Even in the presence of injustice, abuse, betrayal, hatred, evil, suffering, pain and death. Still, there is nothing in the universe stronger than love. God still triumphs in the end. And that glory is accessible to us as well.

You’ve seen God’s power of resurrection in your life. We all have. Sometimes we name it; sometimes we don’t. Wherever there is a Spirit of acceptance and courage, a willingness for love and compassion, whenever we love one another, there is the Spirit of the risen Christ. 

Surgeon Richard Selzer wrote about seeing this Spirit in a hospital room he visited after a surgery he had performed:

The young woman speaks. “Doctor, will my mouth always be like this?”
“Yes,” I say, “it will. It is because the nerve was cut.” 
She nods, and is silent. But the young man smiles. 
“I like it,” he says. “It is kind of cute.”
All at once [the doctor writes] I know who he is. I understand, and I lower my gaze. One is not bold in an encounter with a god. Unmindful, he bends to kiss her crooked mouth, and I am so close I can see how he twists his own lips to accommodate to hers, to show her that their kiss still works.

—from the essay “Lessons from the Art of Surgery,” quoted by Bernie Siegel, Love, Medicine & Miracles, p. 190)

That’s what God looks like. Twisting divine life affectionately to embrace humanity. That’s the human face of God, the Spirit of Jesus, bringing the power of resurrection into our brokenness and suffering. 

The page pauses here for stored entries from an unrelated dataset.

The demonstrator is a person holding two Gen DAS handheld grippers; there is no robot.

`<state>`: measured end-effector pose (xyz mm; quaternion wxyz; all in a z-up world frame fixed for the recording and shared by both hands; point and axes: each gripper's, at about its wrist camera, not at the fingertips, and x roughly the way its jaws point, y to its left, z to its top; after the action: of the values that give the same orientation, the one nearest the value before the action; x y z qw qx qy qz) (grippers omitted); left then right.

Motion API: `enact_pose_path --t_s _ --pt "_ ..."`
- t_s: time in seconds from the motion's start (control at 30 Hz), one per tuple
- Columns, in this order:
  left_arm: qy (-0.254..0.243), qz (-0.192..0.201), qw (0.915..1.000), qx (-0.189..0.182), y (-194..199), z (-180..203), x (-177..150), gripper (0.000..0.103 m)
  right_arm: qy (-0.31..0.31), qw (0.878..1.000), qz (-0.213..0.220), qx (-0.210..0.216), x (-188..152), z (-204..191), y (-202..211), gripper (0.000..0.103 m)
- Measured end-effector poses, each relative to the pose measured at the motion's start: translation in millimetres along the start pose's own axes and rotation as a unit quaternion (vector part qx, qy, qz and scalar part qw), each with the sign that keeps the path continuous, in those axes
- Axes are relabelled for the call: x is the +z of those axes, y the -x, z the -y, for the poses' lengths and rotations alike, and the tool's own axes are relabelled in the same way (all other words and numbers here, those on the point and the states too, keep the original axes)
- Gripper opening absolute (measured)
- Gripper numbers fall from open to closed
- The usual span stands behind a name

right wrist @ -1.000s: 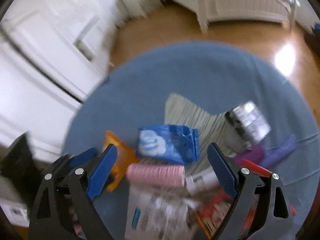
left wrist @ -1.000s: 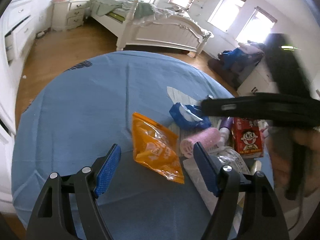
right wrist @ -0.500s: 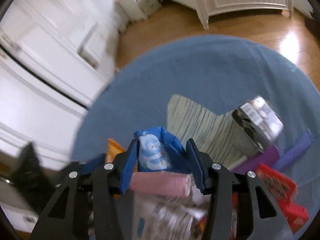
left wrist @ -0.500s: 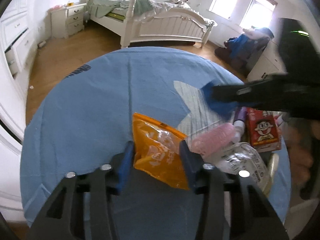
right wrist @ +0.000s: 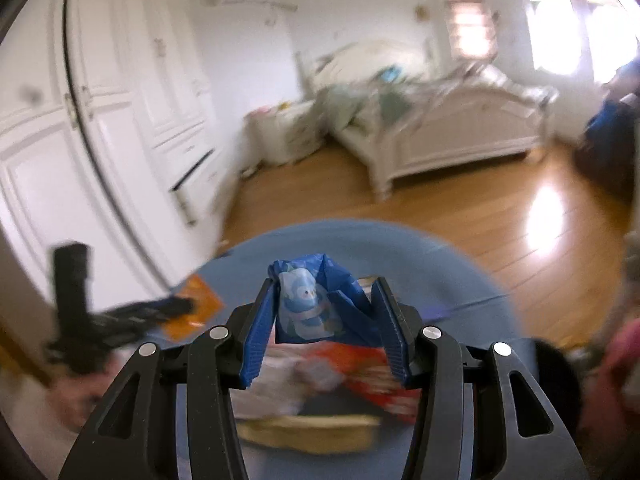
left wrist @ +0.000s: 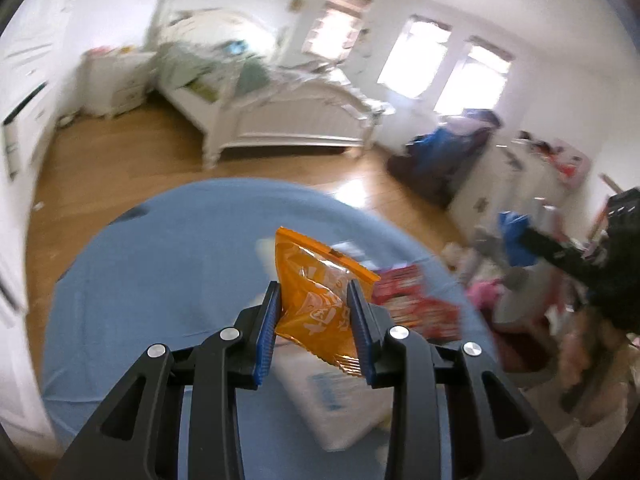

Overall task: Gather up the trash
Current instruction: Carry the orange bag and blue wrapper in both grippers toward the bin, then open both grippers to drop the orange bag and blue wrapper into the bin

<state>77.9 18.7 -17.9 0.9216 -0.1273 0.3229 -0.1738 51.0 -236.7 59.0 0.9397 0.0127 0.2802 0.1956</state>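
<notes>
Clamping the orange snack packet point(left wrist: 316, 304) between the blue pads of the left gripper point(left wrist: 316, 312), jaws having just been closing on it and now pressing on both of its sides, and holding it lifted clear above the round blue table point(left wrist: 160, 280). Pinching likewise the crumpled blue wrapper point(right wrist: 316, 304) with a penguin picture in the right gripper point(right wrist: 324, 312), jaws having just been closing too and now squeezed on it, the wrapper raised above the same table. Leaving below, on the blue cloth, a white plastic pack point(left wrist: 332, 396) just under the left gripper and a red carton point(left wrist: 412, 304) beside it, both quite blurred. Showing in the right wrist view the left gripper at the left edge with the orange packet still in it, very smeared. Seeing farther away the wooden floor point(left wrist: 120, 168), then the white bed point(left wrist: 280, 112) and, along the wall, the white wardrobe point(right wrist: 100, 120).
</notes>
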Motion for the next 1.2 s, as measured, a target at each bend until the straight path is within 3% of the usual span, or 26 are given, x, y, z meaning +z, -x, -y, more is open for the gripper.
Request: enact_pose_path --t_s 0.17,0.43,0.9,1.2 --pt "-0.041 -0.005 0.9971 -0.065 -18 74 3 0.034 0.016 0.995 0.020 -0.098 -26 62 38 0.049" --pt "-0.101 -0.047 0.9862 -0.123 -69 171 -18 0.034 0.020 0.984 -0.007 -0.177 -87 133 31 0.049" --pt "-0.144 -0.142 0.9659 -0.162 -171 250 -32 0.034 -0.066 0.980 -0.064 -0.175 -157 219 -13 0.049" --pt "-0.142 -0.205 0.9531 -0.172 -225 269 -44 0.034 -0.132 0.977 -0.081 -0.149 -180 251 -25 0.049"
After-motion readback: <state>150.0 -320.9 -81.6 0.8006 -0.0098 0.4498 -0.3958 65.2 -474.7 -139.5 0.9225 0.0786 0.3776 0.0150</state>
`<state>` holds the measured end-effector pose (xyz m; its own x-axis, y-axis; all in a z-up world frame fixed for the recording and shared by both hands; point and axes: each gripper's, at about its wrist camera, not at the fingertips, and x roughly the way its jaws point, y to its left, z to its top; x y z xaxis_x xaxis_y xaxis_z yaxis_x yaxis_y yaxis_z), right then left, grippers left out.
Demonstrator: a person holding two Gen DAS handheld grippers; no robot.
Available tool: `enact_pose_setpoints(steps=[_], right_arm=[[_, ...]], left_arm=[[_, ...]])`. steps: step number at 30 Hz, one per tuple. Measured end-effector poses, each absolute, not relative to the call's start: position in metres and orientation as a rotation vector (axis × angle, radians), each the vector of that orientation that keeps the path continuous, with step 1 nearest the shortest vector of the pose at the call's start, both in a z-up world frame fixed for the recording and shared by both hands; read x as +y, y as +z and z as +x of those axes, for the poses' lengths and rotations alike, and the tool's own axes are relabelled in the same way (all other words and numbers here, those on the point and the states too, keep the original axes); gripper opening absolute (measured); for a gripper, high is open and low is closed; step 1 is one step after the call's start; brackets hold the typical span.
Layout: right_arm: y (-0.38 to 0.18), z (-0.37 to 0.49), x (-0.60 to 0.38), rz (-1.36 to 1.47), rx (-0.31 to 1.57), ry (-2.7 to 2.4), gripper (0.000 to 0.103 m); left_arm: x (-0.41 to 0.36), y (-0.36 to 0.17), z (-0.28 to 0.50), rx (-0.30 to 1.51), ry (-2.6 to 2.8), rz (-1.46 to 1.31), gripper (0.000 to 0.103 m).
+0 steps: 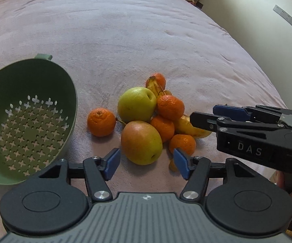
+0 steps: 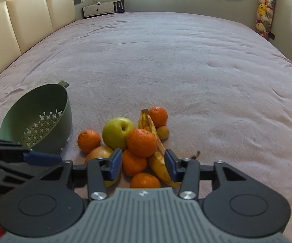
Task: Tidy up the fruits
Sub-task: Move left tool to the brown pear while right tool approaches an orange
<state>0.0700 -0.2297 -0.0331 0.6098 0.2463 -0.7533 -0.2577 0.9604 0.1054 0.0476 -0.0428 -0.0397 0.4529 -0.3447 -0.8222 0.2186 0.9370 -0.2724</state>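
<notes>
Inventory, taken left to right from my remote station.

Item one: a green colander (image 1: 24,109), lying tilted on its side on the pink bedspread (image 1: 146,30), its perforated bottom facing my left camera. It held no fruit that I could see.

Item two: a lone mandarin (image 1: 101,122), just right of the colander and slightly apart from the main heap.

Item three: the heap itself, in the middle of the bedspread. It counted a green apple (image 1: 136,104), a red-yellow apple (image 1: 141,142) nearest my left tool, several more mandarins, one of them (image 1: 170,107) perched against the green apple, and a spotted banana (image 2: 156,154) running through the pile. In the right view a small yellowish fruit (image 2: 163,132) sat at the far side; I could not tell its kind.

Item four: my left gripper (image 1: 147,163), jaws apart, the blue pads standing either side of the red-yellow apple's near end without pressing it.

Item five: my right gripper (image 2: 143,165), jaws part-way apart, hovering over a mandarin and the banana; its right pad stood right against the banana, but I could not tell whether it touched. Nothing was clamped. In the left view it entered from the right edge (image 1: 204,114), tips at the banana.
</notes>
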Motion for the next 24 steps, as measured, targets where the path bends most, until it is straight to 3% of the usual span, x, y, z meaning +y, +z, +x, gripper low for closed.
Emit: enact_pose_setpoints(steps=[24], right_arm=[[-0.097, 0.093, -0.253, 0.302, 1.097, 0.21, 0.049]], left_arm=[[-0.048, -0.064, 0.054, 1.033, -0.381, -0.103, 0.073]])
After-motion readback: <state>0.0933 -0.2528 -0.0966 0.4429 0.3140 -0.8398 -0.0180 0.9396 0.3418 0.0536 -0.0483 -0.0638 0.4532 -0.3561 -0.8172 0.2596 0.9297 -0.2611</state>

Wherever there is acceptance and courage, love and compassion—there Christ is glorified.

The closing prayer is attributed to St. Patrick, translated by Cecil F. Alexander, Hymn 370 in the Episcopal Church Hymnal.

Christ be with me, Christ within me,
Christ behind me, Christ before me,
Christ beside me, Christ to win me,
Christ to comfort and restore me.
Christ beneath me, Christ above me,
Christ in quiet, Christ in danger,
Christ in hearts of all that love me,
Christ in mouth of friend and stranger.